▸ **REQUIRED ACTION**
Retyping the data exactly is the task. Include every line.

▸ **STORED DATA**
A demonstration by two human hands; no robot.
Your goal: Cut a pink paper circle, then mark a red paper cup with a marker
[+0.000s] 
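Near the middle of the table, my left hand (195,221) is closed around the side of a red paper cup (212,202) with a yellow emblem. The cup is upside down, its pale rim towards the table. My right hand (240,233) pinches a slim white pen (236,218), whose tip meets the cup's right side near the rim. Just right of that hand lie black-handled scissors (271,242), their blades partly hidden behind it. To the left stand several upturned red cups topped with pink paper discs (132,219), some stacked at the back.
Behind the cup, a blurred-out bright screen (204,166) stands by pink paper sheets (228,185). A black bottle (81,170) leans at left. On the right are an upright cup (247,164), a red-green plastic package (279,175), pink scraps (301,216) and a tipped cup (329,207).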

▸ **ANSWER SPACE**
A demonstration by two human hands; no robot.
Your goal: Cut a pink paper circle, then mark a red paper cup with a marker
[+0.000s] 
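Near the middle of the table, my left hand (195,221) is closed around the side of a red paper cup (212,202) with a yellow emblem. The cup is upside down, its pale rim towards the table. My right hand (240,233) pinches a slim white pen (236,218), whose tip meets the cup's right side near the rim. Just right of that hand lie black-handled scissors (271,242), their blades partly hidden behind it. To the left stand several upturned red cups topped with pink paper discs (132,219), some stacked at the back.
Behind the cup, a blurred-out bright screen (204,166) stands by pink paper sheets (228,185). A black bottle (81,170) leans at left. On the right are an upright cup (247,164), a red-green plastic package (279,175), pink scraps (301,216) and a tipped cup (329,207).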

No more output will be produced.